SpinSpotter’s creators acknowledge that they are not there yet, though they say it is only a matter of time. (They will not say how many users the software has so far, or how many it needs to be effective.)
In the last month, they say, it has become clear that their limited following is far too small to cover the vast array of online news sources. So starting this week SpinSpotter is focusing primarily on the Web sites of five major news outlets: CNN, Fox News, MSNBC, The New York Times and Yahoo! News.
The software insists that reader objections fit into one of six broad categories: lack of balance, using the reporter’s point of view, using passive voice, using a biased source, disregarding context and selective disclosure. But for now those categories have their own limitations. Some journalistic misdemeanors — citing just one source, or failing to offer supporting evidence for an assertion — do not fit neatly into any of the categories.
One category of complaint, use of passive voice, seems bound to flag phrases — “four people were killed in an accident,” for example — that are far from biased.

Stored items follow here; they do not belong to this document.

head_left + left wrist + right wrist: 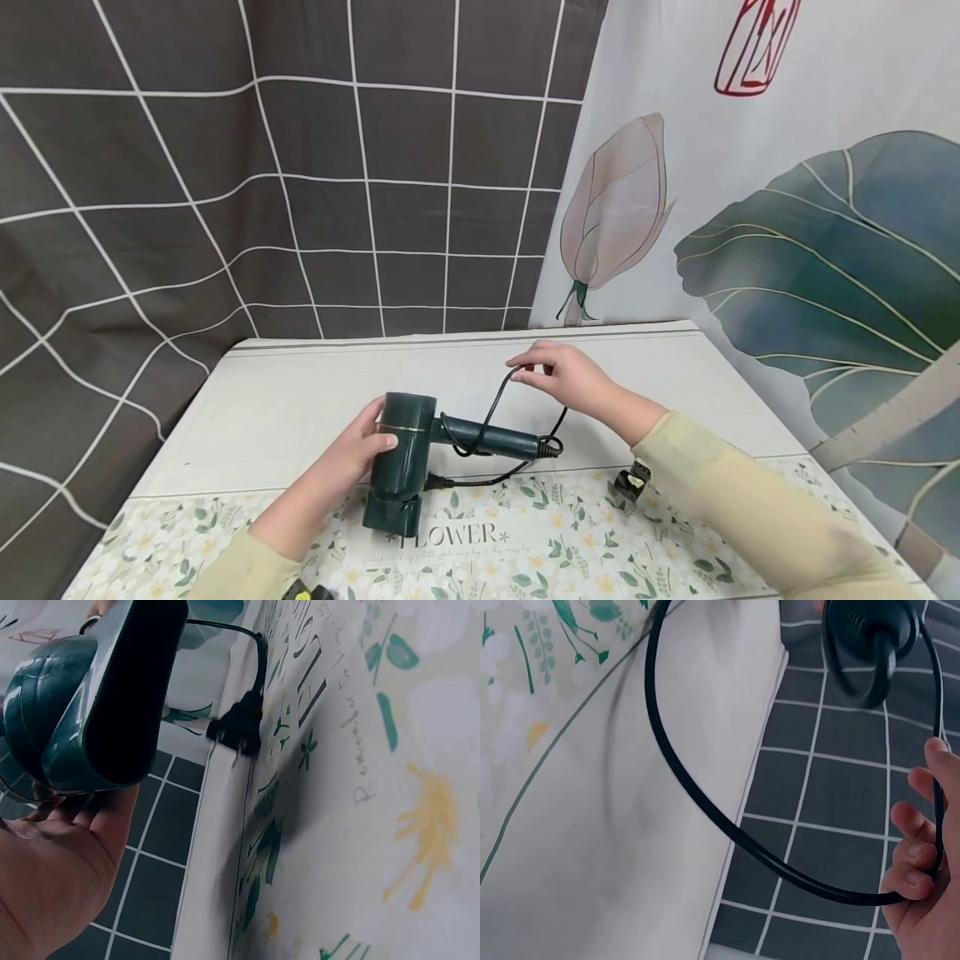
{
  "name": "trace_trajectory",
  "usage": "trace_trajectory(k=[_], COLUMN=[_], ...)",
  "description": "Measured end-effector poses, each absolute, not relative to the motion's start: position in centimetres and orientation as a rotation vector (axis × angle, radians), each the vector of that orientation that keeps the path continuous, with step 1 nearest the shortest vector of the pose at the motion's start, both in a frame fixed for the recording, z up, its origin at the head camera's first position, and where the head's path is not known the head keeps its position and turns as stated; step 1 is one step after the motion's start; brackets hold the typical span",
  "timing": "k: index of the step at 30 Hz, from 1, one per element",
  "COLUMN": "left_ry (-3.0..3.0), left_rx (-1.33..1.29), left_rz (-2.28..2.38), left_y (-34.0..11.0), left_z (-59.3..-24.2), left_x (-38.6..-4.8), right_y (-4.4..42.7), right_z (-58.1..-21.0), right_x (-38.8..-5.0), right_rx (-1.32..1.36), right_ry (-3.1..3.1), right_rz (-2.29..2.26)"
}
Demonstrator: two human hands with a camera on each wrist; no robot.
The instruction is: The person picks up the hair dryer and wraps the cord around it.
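Note:
A dark green hair dryer (399,467) is held over the table, its handle (491,438) pointing right. My left hand (352,454) grips its barrel from the left, thumb across the front. The black cord (491,406) loops round the handle, and my right hand (566,375) pinches a raised loop of it above the handle's end. In the left wrist view the plug (238,726) hangs beside the dryer's barrel (124,697), near the left palm (64,862). In the right wrist view the cord (697,799) curves into the fingers of my right hand (926,862).
A white cloth with a floral part (585,533) at the front covers the table. Behind it hangs a dark curtain with a white grid (405,217); to the right is a pale curtain with a flower and a large leaf (832,258).

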State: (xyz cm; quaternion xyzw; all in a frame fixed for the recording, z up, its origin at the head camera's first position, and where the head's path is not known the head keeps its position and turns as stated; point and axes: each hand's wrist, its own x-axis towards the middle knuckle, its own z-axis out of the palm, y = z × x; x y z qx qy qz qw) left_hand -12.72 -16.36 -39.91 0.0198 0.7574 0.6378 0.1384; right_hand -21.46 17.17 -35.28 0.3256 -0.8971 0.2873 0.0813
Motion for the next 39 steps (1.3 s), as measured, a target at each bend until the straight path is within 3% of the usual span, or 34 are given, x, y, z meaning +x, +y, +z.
trace_trajectory(k=[19, 27, 32, 39], left_ry=[1.838, 1.715, 1.618, 1.767], left_rx=[0.087, 0.010, -0.069, 0.061], left_rz=[2.194, 2.353, 2.483, 2.281], left_y=[-16.2, -15.2, -11.0, -3.7], left_z=[-40.3, -39.9, -40.2, -38.7], left_x=[-12.8, -13.3, -15.1, -18.9], right_y=[17.5, 16.9, 19.9, 26.0], right_z=[-37.7, -37.9, -37.7, -35.7], right_x=[-22.8, -21.0, -18.0, -15.0], right_rx=[0.830, 0.866, 0.942, 0.799], right_ry=[-2.848, -2.880, -2.739, -2.676], right_rz=[0.750, 0.543, 0.357, 0.241])
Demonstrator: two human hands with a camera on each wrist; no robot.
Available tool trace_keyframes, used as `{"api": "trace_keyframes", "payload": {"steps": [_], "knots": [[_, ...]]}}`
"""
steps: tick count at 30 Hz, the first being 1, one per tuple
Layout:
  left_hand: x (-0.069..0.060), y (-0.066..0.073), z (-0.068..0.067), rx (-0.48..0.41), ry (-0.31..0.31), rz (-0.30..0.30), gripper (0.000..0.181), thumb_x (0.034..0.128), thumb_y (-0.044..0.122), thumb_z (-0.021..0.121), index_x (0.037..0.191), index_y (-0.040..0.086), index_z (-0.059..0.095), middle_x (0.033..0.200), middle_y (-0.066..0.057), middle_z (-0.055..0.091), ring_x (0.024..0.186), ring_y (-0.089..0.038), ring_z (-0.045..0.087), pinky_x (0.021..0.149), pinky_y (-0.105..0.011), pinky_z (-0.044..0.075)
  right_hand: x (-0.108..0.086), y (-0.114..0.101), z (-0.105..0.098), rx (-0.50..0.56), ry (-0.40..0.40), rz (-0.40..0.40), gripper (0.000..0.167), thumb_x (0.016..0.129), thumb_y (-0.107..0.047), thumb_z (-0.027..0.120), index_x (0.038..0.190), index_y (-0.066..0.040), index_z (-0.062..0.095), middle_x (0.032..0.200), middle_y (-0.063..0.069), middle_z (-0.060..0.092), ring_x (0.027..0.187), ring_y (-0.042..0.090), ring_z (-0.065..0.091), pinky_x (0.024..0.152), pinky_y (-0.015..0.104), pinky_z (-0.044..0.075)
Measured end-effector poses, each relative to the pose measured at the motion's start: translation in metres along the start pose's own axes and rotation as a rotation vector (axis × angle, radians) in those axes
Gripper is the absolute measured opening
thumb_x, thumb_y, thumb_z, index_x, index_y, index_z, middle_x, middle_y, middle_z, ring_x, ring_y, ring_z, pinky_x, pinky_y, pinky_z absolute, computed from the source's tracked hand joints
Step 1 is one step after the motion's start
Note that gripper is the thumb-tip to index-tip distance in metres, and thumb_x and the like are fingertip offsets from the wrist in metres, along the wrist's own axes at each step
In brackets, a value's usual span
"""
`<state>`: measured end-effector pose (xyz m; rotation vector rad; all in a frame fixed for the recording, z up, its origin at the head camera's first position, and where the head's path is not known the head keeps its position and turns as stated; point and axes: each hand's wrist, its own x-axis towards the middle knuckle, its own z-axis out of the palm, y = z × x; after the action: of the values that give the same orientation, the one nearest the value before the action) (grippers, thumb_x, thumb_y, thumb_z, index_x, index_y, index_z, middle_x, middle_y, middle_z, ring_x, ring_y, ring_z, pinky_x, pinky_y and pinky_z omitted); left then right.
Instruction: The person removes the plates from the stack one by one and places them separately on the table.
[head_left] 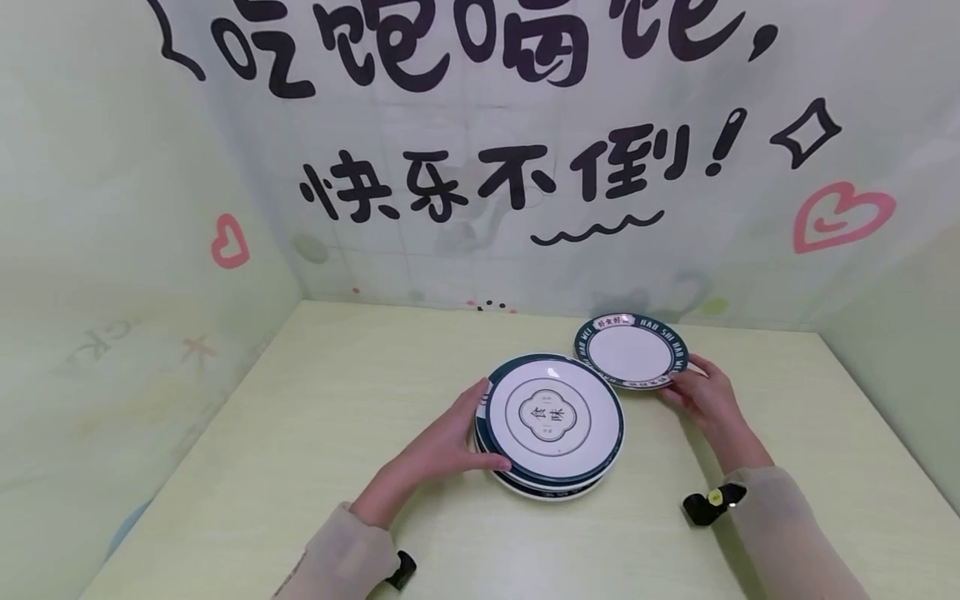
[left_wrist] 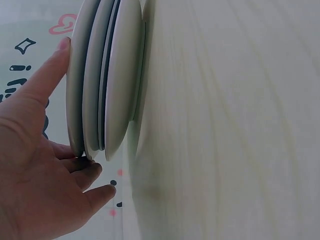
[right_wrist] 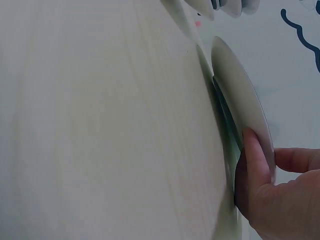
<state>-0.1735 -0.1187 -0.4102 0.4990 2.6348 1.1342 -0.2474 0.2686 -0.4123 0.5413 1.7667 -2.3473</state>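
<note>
A stack of several white plates with dark green rims (head_left: 555,417) stands mid-table; in the left wrist view the stack (left_wrist: 95,75) shows edge-on. The left hand (head_left: 442,442) is at its left side, thumb on the near rim and fingers along the far-left edge; in its wrist view the left hand (left_wrist: 45,165) touches the plate edges. Behind and to the right is a smaller green-rimmed plate (head_left: 630,352). The right hand (head_left: 705,396) pinches its right edge; in the right wrist view the right hand (right_wrist: 280,195) has the plate (right_wrist: 240,95) between thumb and fingers, tilted off the table.
The pale wooden table (head_left: 360,367) is bounded behind by a wall covering (head_left: 450,275) with black lettering and pink hearts. Similar light panels rise at the left and right. A black strap (head_left: 705,507) is at the right wrist, another (head_left: 402,571) at the left.
</note>
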Motion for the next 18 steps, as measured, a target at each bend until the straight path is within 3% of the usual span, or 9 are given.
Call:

“We’re constantly tweaking,” Mr. Herman said. “People are asking us, for example, about creating a category for things that are provably false.”
SpinSpotter has financial backing from a number of venture capitalists, primarily the firm Epic Ventures, who are drawn more by the commercial possibilities than the implications for journalism.
The SpinSpotter site plans to sell ads, but the main hope for revenue lies in selling services.
“Anybody who deals in marketing and communications, a P.R. agency, a corporate marketing office, a political campaign, we can give them information on what phrases are being used out there as spin, or are being perceived as spin, where those phrases are showing up,” Mr. Atcheson said. Press releases, he said, can be scrubbed of phrases that sow doubt.
Which might just point the way toward newer, subtler ways of spinning, not toward the transparency the company advocates. But Mr. Atcheson said he is hopeful about what SpinSpotter can do for news reporting.
“We’ve even talked to some news organizations that are interested in having a version of our service behind the wall,” he said, “so they can prescreen their work.”